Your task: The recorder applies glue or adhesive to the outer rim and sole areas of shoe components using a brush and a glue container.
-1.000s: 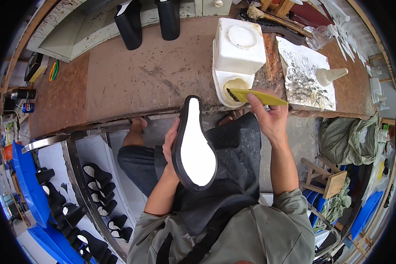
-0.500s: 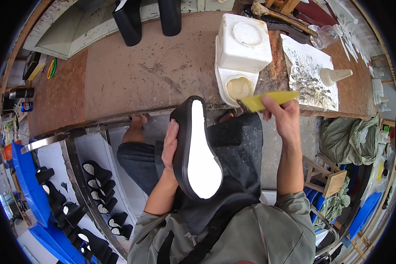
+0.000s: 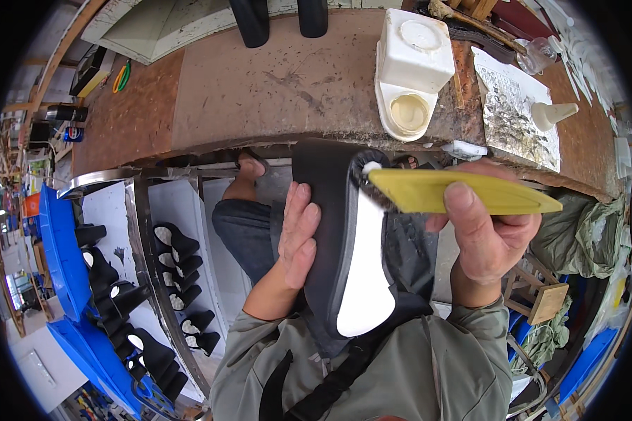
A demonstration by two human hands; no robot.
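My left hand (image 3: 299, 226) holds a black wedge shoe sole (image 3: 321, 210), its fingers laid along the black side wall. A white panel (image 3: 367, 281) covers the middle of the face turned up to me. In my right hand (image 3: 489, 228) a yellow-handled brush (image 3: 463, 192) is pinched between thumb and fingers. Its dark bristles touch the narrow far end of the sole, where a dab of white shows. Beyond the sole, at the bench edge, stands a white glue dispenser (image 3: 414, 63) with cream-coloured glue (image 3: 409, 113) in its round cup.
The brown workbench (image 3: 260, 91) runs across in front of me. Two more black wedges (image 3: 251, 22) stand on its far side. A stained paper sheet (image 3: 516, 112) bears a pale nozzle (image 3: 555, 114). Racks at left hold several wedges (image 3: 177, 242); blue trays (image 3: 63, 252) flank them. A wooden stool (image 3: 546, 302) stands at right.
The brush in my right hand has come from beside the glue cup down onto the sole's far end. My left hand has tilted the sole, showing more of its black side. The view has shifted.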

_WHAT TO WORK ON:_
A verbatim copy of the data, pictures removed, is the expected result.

_YOUR SOLUTION:_
Your task: The recorder applies glue or adhesive to the outer rim and sole areas of shoe components using a brush and a glue container.
-1.000s: 
-0.500s: 
+0.000s: 
A demonstration by two human hands; no robot.
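My left hand (image 3: 299, 226) holds a black wedge shoe sole (image 3: 321, 210), its fingers laid along the black side wall. A white panel (image 3: 367, 281) covers the middle of the face turned up to me. In my right hand (image 3: 489, 228) a yellow-handled brush (image 3: 463, 192) is pinched between thumb and fingers. Its dark bristles touch the narrow far end of the sole, where a dab of white shows. Beyond the sole, at the bench edge, stands a white glue dispenser (image 3: 414, 63) with cream-coloured glue (image 3: 409, 113) in its round cup.
The brown workbench (image 3: 260, 91) runs across in front of me. Two more black wedges (image 3: 251, 22) stand on its far side. A stained paper sheet (image 3: 516, 112) bears a pale nozzle (image 3: 555, 114). Racks at left hold several wedges (image 3: 177, 242); blue trays (image 3: 63, 252) flank them. A wooden stool (image 3: 546, 302) stands at right.
The brush in my right hand has come from beside the glue cup down onto the sole's far end. My left hand has tilted the sole, showing more of its black side. The view has shifted.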

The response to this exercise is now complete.